<震災6年半>変わる暮らし JR常磐線を訪ねて

2017年09月11日

3枚目/8枚中

<自慢の花>浪江町の農家川村博さん(62)が育てた大輪のトルコギキョウ。全町避難中の2014年から花作りに挑み、現在では市場で高い評価を受けるまでに。「目指すは日本一。自慢の花で町の活気を取り戻したい」

 東日本大震災から6年と半年。
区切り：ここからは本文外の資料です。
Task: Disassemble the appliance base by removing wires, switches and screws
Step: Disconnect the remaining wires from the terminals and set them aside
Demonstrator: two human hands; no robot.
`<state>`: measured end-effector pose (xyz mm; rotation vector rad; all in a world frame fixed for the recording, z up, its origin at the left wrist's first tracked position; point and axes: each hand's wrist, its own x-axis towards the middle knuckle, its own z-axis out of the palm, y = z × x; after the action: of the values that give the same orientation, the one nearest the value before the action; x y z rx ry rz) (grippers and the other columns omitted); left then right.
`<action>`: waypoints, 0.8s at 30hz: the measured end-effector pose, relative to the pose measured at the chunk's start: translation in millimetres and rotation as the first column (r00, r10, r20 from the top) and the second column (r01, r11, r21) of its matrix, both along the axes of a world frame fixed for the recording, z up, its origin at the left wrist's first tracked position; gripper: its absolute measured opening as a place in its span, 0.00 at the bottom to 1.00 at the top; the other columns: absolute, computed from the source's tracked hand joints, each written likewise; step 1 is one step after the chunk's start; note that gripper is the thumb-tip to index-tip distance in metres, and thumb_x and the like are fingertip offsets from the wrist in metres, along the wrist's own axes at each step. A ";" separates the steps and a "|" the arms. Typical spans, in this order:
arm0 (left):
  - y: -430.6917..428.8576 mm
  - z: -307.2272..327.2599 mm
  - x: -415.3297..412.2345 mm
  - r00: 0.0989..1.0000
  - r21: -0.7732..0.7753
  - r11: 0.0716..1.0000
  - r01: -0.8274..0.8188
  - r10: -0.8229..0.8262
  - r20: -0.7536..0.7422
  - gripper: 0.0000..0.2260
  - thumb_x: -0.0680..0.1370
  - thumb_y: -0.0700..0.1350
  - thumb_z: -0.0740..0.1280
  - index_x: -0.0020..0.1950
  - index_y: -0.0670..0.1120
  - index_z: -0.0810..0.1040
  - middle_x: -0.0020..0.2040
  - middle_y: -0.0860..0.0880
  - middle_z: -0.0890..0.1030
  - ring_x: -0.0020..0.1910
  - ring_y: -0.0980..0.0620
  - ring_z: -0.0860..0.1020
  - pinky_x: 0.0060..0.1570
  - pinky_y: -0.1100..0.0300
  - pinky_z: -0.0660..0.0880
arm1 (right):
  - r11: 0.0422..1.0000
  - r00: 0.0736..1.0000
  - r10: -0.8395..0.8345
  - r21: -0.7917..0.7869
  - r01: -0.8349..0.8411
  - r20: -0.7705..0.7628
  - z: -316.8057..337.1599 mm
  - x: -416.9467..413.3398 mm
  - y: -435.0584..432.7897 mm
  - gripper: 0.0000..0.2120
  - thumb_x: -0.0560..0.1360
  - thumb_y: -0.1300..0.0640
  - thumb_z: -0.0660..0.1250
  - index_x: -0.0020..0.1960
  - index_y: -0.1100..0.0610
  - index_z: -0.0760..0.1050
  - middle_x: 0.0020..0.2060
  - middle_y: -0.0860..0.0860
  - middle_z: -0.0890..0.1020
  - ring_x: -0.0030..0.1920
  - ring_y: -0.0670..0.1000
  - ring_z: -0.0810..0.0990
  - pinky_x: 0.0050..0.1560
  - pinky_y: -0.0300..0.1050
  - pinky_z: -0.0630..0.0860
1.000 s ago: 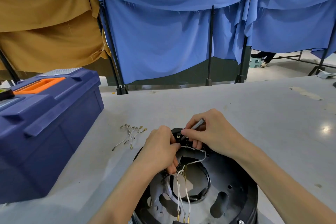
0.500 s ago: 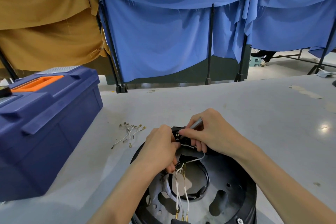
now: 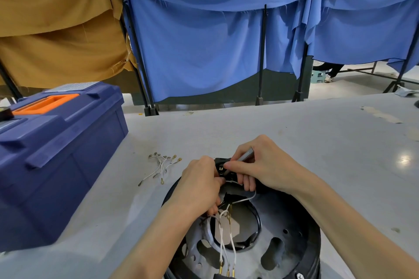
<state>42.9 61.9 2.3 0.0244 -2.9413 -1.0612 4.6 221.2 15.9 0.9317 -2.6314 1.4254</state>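
Observation:
The round black appliance base (image 3: 281, 247) lies upside down on the grey table at the bottom centre. White wires (image 3: 224, 244) with brass terminals run across its central opening. At the far rim sits a small black switch block (image 3: 221, 163). My left hand (image 3: 199, 186) grips that block and the wires beside it. My right hand (image 3: 260, 165) holds a thin grey screwdriver (image 3: 246, 154) like a pen, its tip pressed against the switch block.
A bundle of removed white wires (image 3: 162, 166) with ring terminals lies on the table left of the base. A large blue toolbox (image 3: 56, 154) with an orange handle stands at the left. Blue and tan cloth screens hang behind the table.
Both hands stay on the switch block. The screwdriver has barely shifted in my right hand. The camera has tilted slightly.

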 end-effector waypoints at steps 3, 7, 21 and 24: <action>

JR常磐線はいまだ分断されたままだ。津波に加え、東京電力福島第1原発事故に直撃されたためだ。
 それでも少しずつ線路は延び、福島県と宮城県の被災地をつなぎ始めた。沿線に住む人たちの暮らしも変わりつつある。
 仙台の学校や病院へ、以前より格段に行き来しやすくなった。線路が内陸に移動して高架式になった宮城県南では、新しい街づくりも進む。
 残るのは地元の産業。津波と原発事故のダメージは並大抵でなかった。もともと盛んだった農漁業はまだまだ復興途上だが、交通網の復旧をきっかけにかつての活気を取り戻そうと頑張る人も目立つ。
 南東北の被災地を貫く常磐線は来月、福島県の富岡-竜田(楢葉町)間で運転を再開する。全線開通はまだ先のことだが、急ピッチで変わりつつある沿線を訪ねてみた。